From the first line to the last, copy the data exactly and drop the pictures.

##### STORED DATA #####

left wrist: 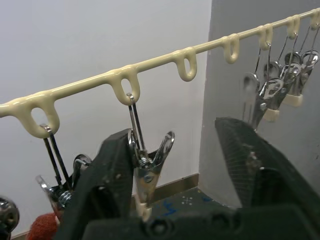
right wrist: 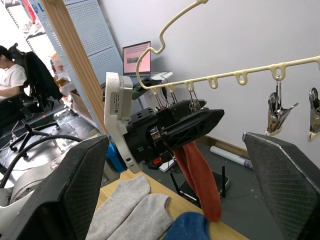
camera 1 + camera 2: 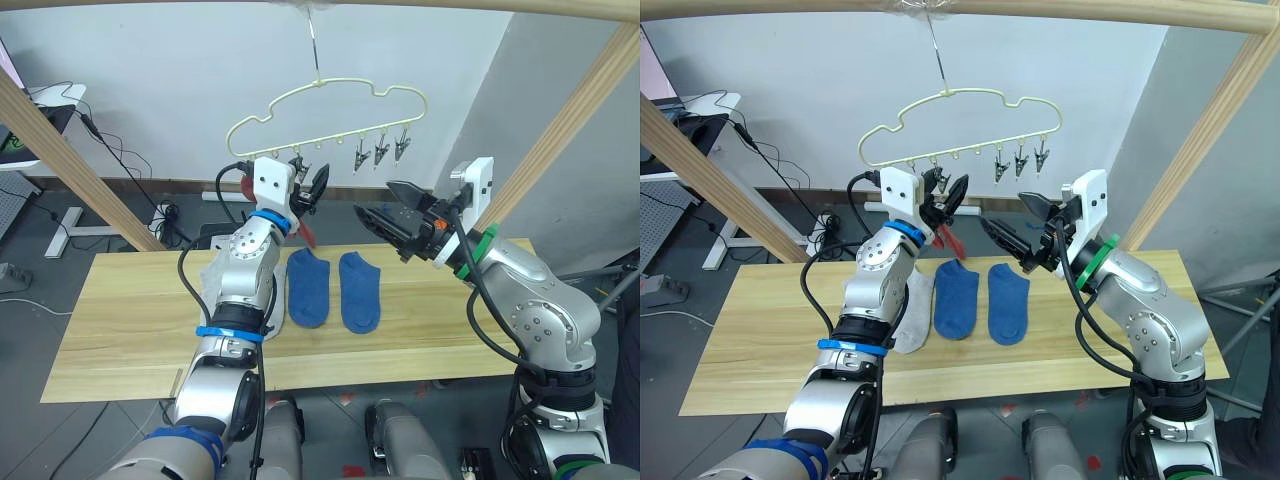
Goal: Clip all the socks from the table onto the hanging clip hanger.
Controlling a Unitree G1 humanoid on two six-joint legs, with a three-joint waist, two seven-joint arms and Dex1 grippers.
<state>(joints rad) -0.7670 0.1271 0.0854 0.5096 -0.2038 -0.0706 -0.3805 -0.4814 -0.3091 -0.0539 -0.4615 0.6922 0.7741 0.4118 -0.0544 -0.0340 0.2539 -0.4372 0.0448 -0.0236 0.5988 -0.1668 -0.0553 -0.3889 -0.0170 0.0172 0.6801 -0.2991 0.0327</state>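
Left gripper up at the clip hanger, fingers apart around a clip beside the hanging red sock; right gripper waits spread wide below the hanger

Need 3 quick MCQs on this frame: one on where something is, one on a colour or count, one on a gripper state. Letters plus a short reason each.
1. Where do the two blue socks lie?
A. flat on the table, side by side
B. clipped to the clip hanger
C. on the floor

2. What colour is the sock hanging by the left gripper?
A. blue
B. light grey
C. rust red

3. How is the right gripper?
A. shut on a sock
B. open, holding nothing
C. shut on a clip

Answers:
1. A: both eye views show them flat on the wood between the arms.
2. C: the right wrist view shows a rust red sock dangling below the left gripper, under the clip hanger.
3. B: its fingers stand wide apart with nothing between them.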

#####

EXERCISE RESPONSE →
left wrist: 
right wrist: 
camera 1 + camera 2: 
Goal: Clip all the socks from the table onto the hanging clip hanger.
Controlling a Unitree G1 humanoid on two six-joint legs, with a three-joint waist, two seven-joint arms and Dex1 grippers.
<state>(joints rad) -0.7670 0.1271 0.0854 0.5096 -0.2038 -0.0706 -0.3805 -0.4814 -0.3091 -0.0539 -0.4615 0.6922 0.7741 0.4118 -0.0544 -0.0340 0.2539 -0.4372 0.0448 -0.0236 0.5988 -0.1668 -0.0553 -0.3889 -0.0170 0.0172 0.6801 -0.2991 0.0327</state>
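Left gripper up at the clip hanger, fingers apart around a clip beside the hanging red sock; right gripper waits spread wide below the hanger

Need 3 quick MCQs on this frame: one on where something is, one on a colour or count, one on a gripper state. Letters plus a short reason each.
1. Where do the two blue socks lie?
A. flat on the table, side by side
B. clipped to the clip hanger
C. on the floor

2. What colour is the sock hanging by the left gripper?
A. blue
B. light grey
C. rust red

3. How is the right gripper?
A. shut on a sock
B. open, holding nothing
C. shut on a clip

Answers:
1. A: both eye views show them flat on the wood between the arms.
2. C: the right wrist view shows a rust red sock dangling below the left gripper, under the clip hanger.
3. B: its fingers stand wide apart with nothing between them.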

The output as shown is complete.